Sebagian besar berita palsu ”ditargetkan pada Partai Hijau, CDU, dan SPD serta kandidat utama mereka. Partai AfD jarang disebut, tetapi jika disebutkan, itu pun dalam cara yang positif," papar Lea Frühwirth dari Pusat Pemantauan, Analisis, dan Strategi CeMAS kepada DW. Organisasi nirlaba ini menangani topik ideologi konspirasi, antisemitisme, dan ekstremisme sayap kanan.

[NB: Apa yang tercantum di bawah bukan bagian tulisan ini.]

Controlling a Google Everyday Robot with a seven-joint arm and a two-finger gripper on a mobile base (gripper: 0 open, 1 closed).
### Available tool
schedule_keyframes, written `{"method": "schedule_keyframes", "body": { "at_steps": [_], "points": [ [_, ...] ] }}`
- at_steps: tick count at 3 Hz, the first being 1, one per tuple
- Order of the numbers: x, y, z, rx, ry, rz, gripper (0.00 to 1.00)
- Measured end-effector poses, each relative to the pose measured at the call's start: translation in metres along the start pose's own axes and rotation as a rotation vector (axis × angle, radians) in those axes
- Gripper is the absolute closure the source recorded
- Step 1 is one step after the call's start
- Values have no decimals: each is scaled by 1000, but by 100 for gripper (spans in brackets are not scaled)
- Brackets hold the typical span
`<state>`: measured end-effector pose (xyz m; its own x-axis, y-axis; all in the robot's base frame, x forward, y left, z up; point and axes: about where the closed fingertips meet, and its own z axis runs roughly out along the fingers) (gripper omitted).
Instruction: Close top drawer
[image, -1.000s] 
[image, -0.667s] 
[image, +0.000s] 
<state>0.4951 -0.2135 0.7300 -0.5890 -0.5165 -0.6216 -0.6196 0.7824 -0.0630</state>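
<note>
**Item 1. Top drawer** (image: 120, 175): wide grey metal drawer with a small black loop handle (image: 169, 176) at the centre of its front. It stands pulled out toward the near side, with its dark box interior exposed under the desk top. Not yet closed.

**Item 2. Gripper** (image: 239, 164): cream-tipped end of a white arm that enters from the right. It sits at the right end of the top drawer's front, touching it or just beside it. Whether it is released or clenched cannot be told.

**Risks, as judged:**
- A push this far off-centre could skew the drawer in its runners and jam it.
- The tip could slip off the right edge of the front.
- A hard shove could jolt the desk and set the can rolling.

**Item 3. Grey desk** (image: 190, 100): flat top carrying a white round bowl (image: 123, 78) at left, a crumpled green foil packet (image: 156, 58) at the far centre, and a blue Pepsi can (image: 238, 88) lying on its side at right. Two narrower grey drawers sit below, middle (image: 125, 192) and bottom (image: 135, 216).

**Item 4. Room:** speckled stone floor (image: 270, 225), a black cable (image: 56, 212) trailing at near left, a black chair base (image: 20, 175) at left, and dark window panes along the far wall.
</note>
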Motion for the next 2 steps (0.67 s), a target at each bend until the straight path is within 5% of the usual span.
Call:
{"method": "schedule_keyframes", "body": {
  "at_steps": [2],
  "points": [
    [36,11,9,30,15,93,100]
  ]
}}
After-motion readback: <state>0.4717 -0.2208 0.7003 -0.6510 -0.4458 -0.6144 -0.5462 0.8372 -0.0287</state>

Kandidat terkemuka menjadi sasaran laporan palsu
Berikut adalah dua contoh teranyar: Sejak awal Februari, beberapa pengguna X telah menyebarkan video tentang dugaan gangguan mental kandidat utama CDU, Friedrich Merz. Merz disebut-sebut diduga mencoba bunuh diri pada tahun 2017. Salah satu postingan di X itu dilihat lebih dari 5,4 juta kali dalam 10 hari. Kesaksian seorang psikiater, Albert Mertens, dan sebuah formulir medis disajikan sebagai bukti.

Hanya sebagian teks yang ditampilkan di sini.